SSE2 assisted RSA

$Id: rsa.html,v 1.3 2004/09/23 19:52:11 dean Exp $

The bn_mul_add_words routine of openssl-0.9.7c was modified to use the SSE2 pmuludq instruction, which performs a 32-bit x 32-bit -> 64-bit multiply.

The following table shows the improvements for signing 1024-bit RSA keys. The values are cycles per signature (lower is better). INT refers to the existing integer-only implementations in openssl-0.9.7c.

	Xeon/P4	Pentium-M	Opteron	Efficēon
INT (32-bit)	11.1M	6.64M	4.66M	7.19M
SSE2	8.20M	5.76M	4.50M	5.66M
32-bit improvement	1.4x	1.2x	1.0x	1.3x
INT (64-bit)			~1M

Note that on Opteron it makes much more sense to use a native 64-bit implementation when possible because the integer unit supports 128-bit multiplies and fast carry on 64-bit ints. However for the purposes of evaluating this patch for use in 32-bit libraries compiled for all SSE2 platforms it makes sense to compare the 32-bit number on Opteron. It can be seen that on all SSE2 platforms this new code yields improved results over the 32-bit integer code.

Downloads

A patch against openssl-0.9.7c which requires compile-time enabling of SSE2: openssl-0.9.7c-bn-sse2-v1.patch
A patch against openssl-0.9.8 CVS which supports run-time detection of SSE2: openssl-0.9.8-CVS-bn-sse2-v2.patch

Miscellaneous

Note that in the implementation, MMX registers are used rather than XMM registers. This is because there is never any need for more than 64-bits per register, and better parallelism may be achieved on Pentium-M, Opteron, and Efficēon which implement SSE2 using a pair of 64-bit MMX units (whereas P4 uses a single 128-bit unit). Unfortunately, pmuludq is available only in the SSE2 instruction set.

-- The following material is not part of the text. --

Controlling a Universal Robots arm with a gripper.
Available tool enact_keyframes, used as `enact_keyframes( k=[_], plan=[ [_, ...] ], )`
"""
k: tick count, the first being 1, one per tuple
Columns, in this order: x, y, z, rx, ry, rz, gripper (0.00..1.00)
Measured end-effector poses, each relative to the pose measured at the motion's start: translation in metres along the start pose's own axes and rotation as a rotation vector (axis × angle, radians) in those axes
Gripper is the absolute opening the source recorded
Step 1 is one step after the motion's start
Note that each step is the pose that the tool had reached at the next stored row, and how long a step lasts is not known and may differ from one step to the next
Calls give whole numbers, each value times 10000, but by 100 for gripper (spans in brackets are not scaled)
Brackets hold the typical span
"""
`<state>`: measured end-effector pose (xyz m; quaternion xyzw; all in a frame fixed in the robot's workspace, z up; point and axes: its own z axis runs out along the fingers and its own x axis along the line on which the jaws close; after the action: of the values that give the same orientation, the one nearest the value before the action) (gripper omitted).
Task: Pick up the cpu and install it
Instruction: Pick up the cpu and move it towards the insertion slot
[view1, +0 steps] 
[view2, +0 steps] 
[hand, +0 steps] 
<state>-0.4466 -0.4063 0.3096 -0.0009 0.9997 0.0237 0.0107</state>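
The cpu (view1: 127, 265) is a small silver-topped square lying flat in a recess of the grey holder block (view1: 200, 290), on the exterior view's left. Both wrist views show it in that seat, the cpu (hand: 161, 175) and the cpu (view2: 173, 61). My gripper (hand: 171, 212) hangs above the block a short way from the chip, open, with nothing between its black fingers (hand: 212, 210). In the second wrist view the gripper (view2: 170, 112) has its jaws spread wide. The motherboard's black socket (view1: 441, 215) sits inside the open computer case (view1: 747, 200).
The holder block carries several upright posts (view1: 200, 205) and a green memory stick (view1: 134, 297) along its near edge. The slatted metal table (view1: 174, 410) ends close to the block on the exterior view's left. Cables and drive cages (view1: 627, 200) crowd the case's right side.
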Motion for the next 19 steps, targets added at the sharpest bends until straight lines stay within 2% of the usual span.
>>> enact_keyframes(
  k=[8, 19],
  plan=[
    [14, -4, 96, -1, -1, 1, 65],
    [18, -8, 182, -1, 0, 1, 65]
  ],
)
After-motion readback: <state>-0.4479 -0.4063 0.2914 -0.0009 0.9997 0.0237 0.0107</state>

There still remains other opportunities for improvement -- this patch so far only modifies the innermost loop of bn_mul_add_words, which handles eight 32-bit words per iteration. It's possible the cleanup loop could benefit as well. An attempt was made to convert bn_add_words, but there's nothing to overlap with carry propagation to offset the longer latencies of instructions in the SSE2 units.

It's possible a carry-saves representation of intermediates within the bn library would yield much more improved throughputs. In a carry-saves representation, carry propagation is postponed until an operation needs it explicitly. An intermediate form uses twice the storage, the extra space "saves" the carry that must still be propagated. An implementation of the inner bn_mul_add_words like this shows lots of promise, but it's not clear how to spread this new form out into the rest of the library.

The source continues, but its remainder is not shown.